● Supplied data:
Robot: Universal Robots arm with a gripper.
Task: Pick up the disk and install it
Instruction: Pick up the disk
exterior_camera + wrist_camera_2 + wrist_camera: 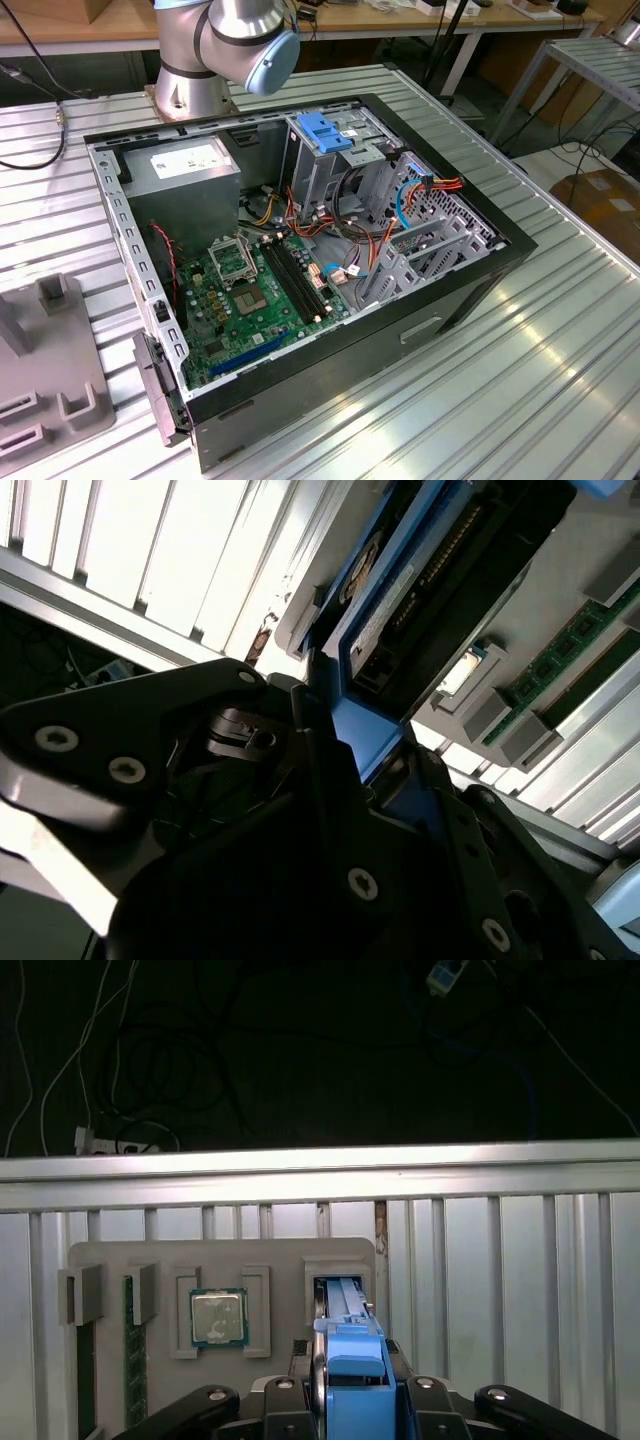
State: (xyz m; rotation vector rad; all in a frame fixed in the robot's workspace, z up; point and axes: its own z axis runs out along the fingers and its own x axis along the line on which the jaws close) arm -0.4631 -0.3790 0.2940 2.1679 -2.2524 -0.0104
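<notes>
Disk (345, 1305), flat grey metal in a blue plastic frame, stands on edge in a slot of the grey holder tray (270, 1260), likely so the fingers can reach both faces. The black gripper (350, 1385) is clamped on it. Tray count: one disk, one square processor chip (219, 1317), two green memory sticks (131, 1360). In the exterior view the tray lies at eight o'clock of the open black computer case (480, 270).

Disk (345, 1305): flat drive in a blue plastic frame. It stands upright on its edge in a slot of the grey holder (225, 1260) on the slatted tabletop (500, 1290). The near end is pinched in the gripper (352, 1355). In the second wrist view, the disk (395, 600) shows a white label strip beside the blue rim.
</notes>
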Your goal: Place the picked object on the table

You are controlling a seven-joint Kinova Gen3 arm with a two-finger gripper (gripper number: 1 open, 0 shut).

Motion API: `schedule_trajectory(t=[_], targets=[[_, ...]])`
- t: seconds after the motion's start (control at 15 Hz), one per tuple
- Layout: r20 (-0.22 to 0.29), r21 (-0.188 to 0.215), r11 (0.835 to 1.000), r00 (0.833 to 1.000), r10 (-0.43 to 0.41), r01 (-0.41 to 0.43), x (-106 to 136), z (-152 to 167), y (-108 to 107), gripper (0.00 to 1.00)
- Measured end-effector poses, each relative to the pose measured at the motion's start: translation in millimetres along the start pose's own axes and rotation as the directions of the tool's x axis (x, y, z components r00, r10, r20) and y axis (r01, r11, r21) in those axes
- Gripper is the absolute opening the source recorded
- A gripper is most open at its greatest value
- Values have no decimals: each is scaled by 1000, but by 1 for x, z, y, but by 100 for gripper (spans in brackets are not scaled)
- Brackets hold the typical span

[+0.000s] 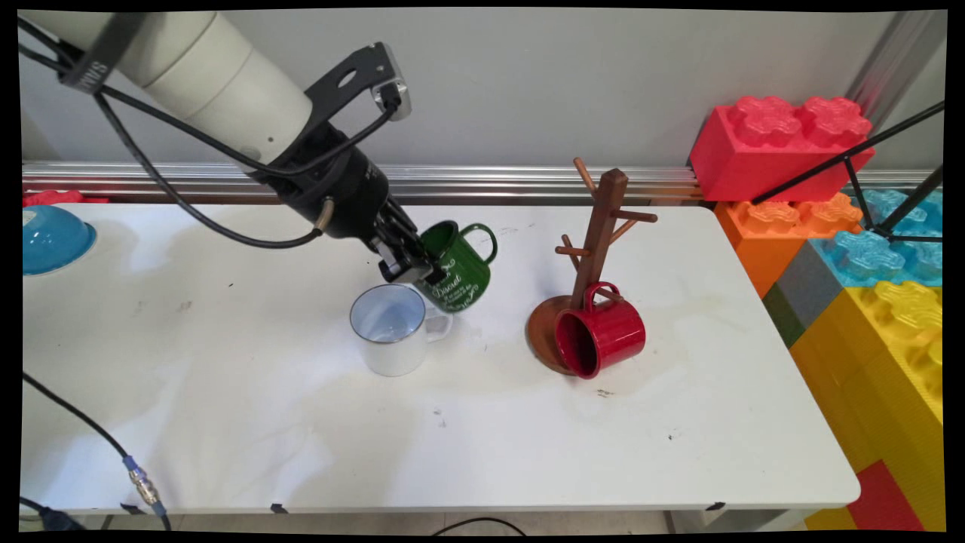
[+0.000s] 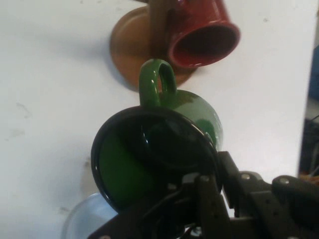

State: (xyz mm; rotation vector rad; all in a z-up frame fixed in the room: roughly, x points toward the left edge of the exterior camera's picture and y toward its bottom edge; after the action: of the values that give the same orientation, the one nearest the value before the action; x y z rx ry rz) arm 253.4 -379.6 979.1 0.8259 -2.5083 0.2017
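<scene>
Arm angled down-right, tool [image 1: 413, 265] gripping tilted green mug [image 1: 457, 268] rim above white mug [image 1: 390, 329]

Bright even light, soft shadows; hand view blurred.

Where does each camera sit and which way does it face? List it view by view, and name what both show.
Main view: fixed above the table's near side, looking down across the white table to the wall; the arm enters from upper left.
Hand view: on the hand, looking along the gripper; its black linkage rises from the bottom edge.
Shared: the gripper-held green mug, the red mug on the wooden mug tree, the white mug.
</scene>
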Motion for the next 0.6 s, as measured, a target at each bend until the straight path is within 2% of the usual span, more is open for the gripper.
schedule_trajectory(t=[0.33, 0.6], targets=[[33, 90, 991, 995, 94, -96, 5, 15, -24, 0], [63, 153, 973, 985, 162, -170, 10, 31, -43, 0]])
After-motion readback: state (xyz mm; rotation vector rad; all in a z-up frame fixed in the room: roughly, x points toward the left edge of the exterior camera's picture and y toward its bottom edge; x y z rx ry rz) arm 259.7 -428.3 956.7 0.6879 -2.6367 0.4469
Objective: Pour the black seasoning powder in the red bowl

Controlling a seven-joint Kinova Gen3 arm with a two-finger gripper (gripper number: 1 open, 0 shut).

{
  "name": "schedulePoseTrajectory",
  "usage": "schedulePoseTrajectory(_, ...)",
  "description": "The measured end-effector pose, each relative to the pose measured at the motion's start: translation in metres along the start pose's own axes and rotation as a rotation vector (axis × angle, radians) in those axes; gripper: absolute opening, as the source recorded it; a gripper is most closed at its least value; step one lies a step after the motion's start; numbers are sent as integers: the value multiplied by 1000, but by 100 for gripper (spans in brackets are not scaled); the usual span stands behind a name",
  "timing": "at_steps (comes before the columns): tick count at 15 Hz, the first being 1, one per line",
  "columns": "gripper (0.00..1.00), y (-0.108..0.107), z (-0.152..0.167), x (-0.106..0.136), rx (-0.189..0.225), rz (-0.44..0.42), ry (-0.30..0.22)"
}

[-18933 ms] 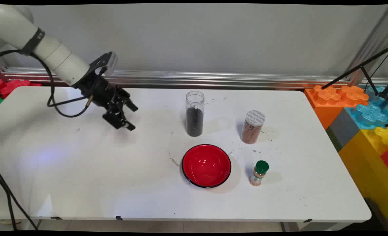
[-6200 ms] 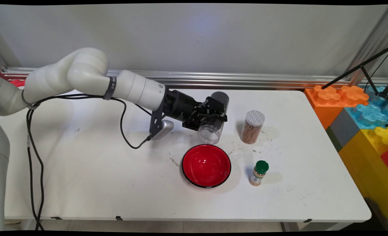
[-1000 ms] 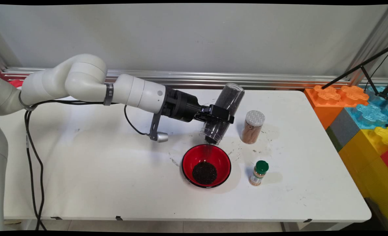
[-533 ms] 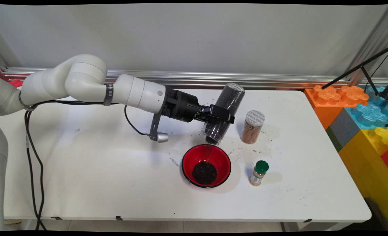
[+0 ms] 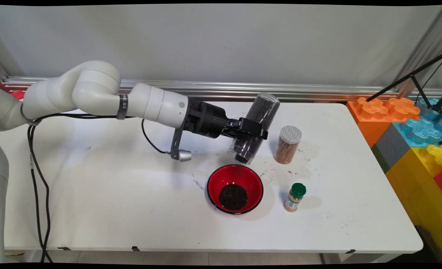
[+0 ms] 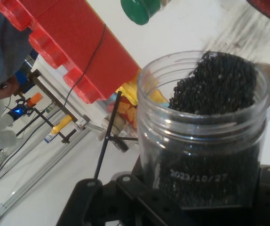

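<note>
Jaws: I see the gripper (image 5: 251, 131) clamped around the middle of a clear jar (image 5: 254, 127), its jaws closed against the jar's sides.
Jar position: I have it tilted mouth-down above the bench (image 5: 131, 194), base raised toward the wall, mouth just above the far rim of the red bowl (image 5: 213, 186).
Jar contents: small black beads (image 6: 215, 84) crowd at the open mouth in the hand view; a date is printed on the jar wall.
Bowl: a dark heap of beads (image 5: 233, 196) lies in its bottom.
Neighbours: a grey-lidded jar of brown stuff (image 5: 287, 145) stands upright just right of the tilted jar; a green-capped spice bottle (image 5: 295, 197) stands right of the bowl.
</note>
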Motion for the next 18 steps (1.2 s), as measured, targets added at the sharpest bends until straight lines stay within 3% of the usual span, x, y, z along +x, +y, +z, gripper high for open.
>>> schedulePoseTrajectory(18, 0, -6, -6, -6, 9, -2, -24)
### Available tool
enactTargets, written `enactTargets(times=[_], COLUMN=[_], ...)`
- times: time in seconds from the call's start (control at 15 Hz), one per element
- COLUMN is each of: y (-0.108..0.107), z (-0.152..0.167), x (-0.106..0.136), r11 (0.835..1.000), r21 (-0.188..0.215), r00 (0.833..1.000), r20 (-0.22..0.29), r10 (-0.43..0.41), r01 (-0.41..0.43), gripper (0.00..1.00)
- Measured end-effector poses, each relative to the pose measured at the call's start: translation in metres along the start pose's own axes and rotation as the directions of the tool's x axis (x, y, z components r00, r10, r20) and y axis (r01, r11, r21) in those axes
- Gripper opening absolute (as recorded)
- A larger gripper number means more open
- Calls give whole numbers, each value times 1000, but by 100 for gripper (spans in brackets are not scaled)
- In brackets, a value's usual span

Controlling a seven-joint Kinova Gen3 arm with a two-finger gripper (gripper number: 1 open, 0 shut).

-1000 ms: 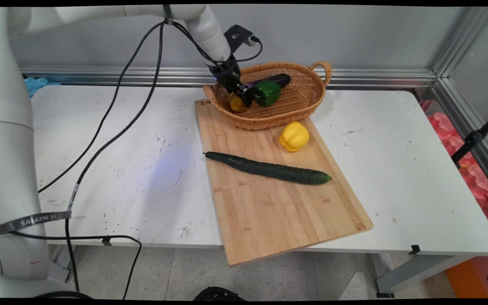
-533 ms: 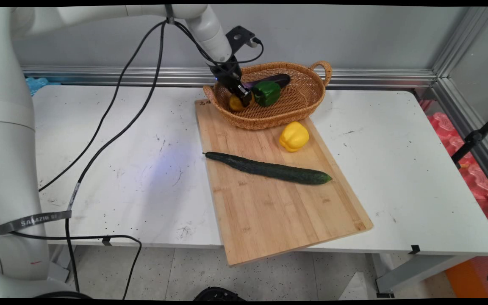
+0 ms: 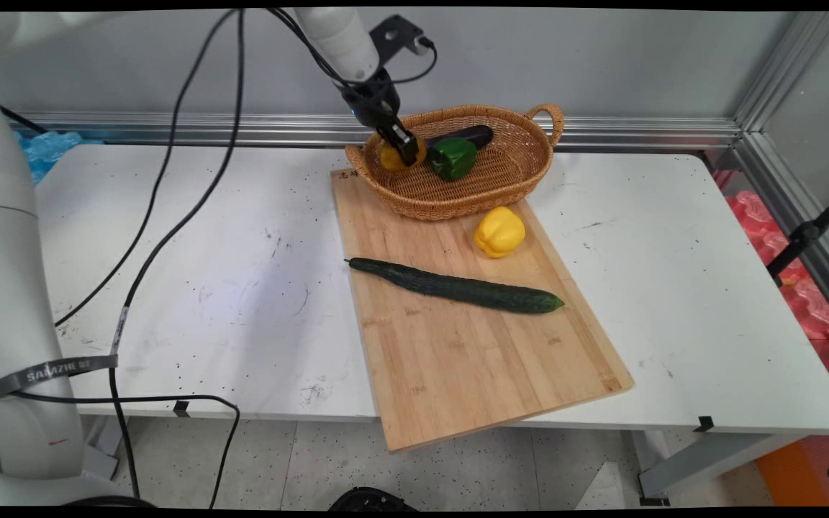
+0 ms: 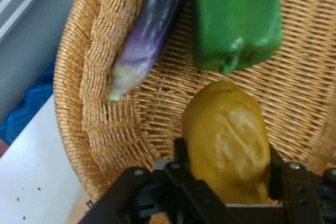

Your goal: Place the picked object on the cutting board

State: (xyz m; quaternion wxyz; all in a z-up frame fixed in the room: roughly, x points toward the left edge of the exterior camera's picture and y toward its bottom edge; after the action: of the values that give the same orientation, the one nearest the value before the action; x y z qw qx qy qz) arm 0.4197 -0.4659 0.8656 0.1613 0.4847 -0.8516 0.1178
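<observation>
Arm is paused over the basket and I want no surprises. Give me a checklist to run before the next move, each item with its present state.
1. Gripper shut on the yellow-brown fruit: ok, a finger on either side.
2. Fruit lifted off the basket floor: ok.
3. Green pepper apart from the fruit: ok, a gap shows.
4. Eggplant apart from the gripper: ok, it lies along the basket wall.
5. Grip firm enough not to slip: cannot tell.
6. Cutting board has bare space: ok, below the cucumber.

Main view looks down across the tabletop (image 3: 170,216) toward the wall; hand view peers close into the basket (image 4: 100,77), shared by both.
</observation>
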Motion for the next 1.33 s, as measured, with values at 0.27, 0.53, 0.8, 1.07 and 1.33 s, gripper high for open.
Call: enactTargets(times=[0.27,0.53,0.8,1.07,1.33], y=[8,21,40,64,91], z=[-32,-63,-91,-110,-117], x=[-3,-9,-20,-33,-42], r11=[999,987,950,888,812], r21=[-10,-38,-93,-159,-216], r00=[999,988,954,902,840], r20=[-15,-34,-64,-104,-150], r10=[47,154,293,420,522], r01=[-47,-155,-298,-432,-543], gripper=[0,0,0,0,0])
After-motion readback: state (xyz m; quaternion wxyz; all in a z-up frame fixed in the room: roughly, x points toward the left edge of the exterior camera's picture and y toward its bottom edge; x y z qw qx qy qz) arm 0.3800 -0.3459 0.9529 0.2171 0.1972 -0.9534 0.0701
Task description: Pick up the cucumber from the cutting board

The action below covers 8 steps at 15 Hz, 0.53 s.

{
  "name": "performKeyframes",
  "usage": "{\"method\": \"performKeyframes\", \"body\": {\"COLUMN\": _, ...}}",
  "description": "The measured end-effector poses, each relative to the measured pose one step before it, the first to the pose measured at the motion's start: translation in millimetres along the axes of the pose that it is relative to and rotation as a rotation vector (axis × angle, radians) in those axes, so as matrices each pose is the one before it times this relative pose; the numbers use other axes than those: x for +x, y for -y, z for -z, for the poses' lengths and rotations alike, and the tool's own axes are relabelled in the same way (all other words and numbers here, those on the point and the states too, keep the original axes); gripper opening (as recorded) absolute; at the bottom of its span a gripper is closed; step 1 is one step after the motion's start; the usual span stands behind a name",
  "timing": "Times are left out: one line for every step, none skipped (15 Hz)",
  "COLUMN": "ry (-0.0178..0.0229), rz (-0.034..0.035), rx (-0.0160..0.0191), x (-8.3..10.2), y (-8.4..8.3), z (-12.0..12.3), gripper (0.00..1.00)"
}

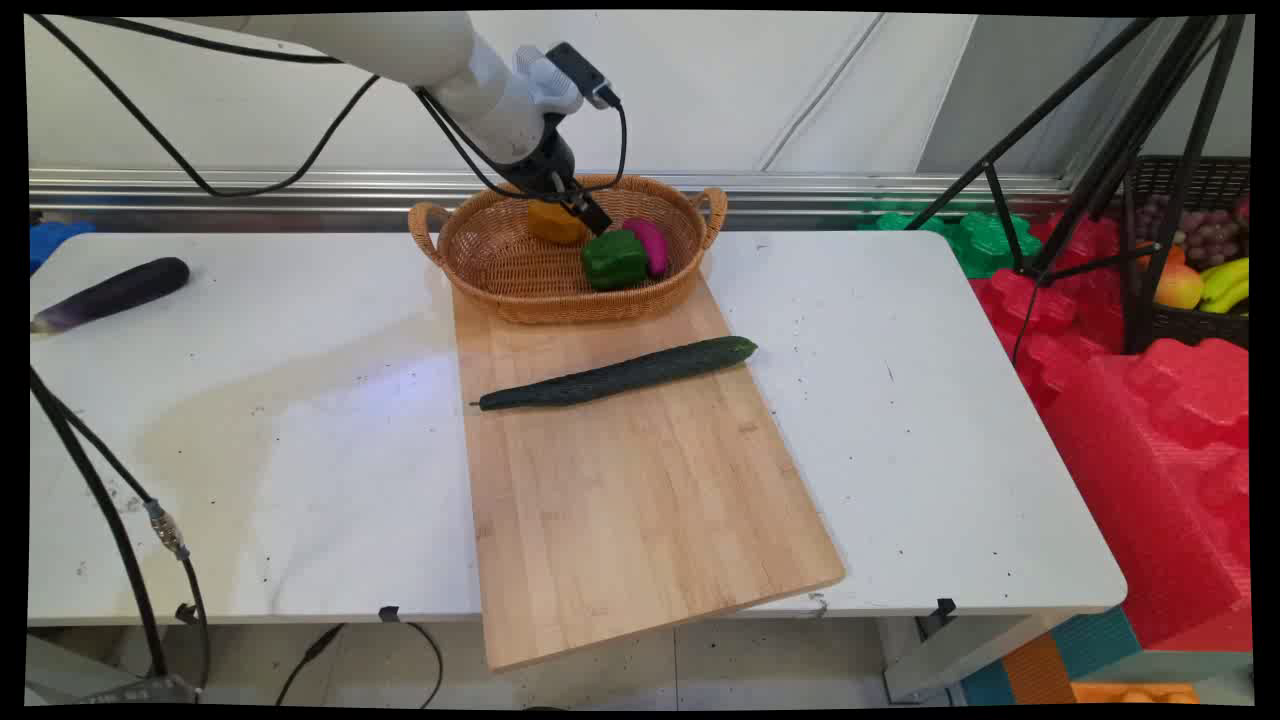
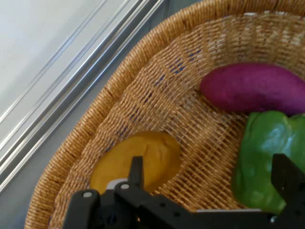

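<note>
The wicker basket (image 1: 545, 275) sat at the bench's (image 1: 250, 420) far edge, on the end of a wooden cutting board (image 1: 640, 500), and the tool (image 1: 580, 208) hung inside it, fingers spread and empty. An orange-yellow vegetable (image 2: 138, 160) lay by one finger, a green bell pepper (image 2: 269, 157) by the other, a purple sweet potato (image 2: 255, 88) just beyond. A cucumber (image 1: 620, 375) lay across the board; an eggplant (image 1: 115, 292) far left.
</note>
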Motion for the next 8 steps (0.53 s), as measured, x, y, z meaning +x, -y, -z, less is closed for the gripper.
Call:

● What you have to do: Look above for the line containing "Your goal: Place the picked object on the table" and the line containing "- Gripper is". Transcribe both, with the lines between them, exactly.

● Result of this exercise:
Your goal: Place the picked object on the table

You are controlling a seven-joint Kinova Gen3 arm with a two-finger gripper (gripper number: 1 open, 0 shut).

Motion API: `schedule_trajectory(t=[_], targets=[[_, ...]])`
- t: seconds after the motion's start (control at 15 Hz), one per tuple
- Layout: r20 (-0.22 to 0.29), r21 (-0.188 to 0.215), r11 (0.835 to 1.000), r00 (0.833 to 1.000), r10 (-0.43 to 0.41), r01 (-0.41 to 0.43), x (-106 to 136), z (-152 to 167), y (-108 to 107), gripper (0.00 to 1.00)
- Measured end-effector poses, each relative to the pose measured at the motion's start: translation in millimetres along the start pose's own axes and rotation as the directions of the tool's x axis (x, y, z components r00, r10, r20) and y axis (r01, r11, r21) in those axes
- Gripper is the absolute opening the source recorded

No more work is needed for this exercise.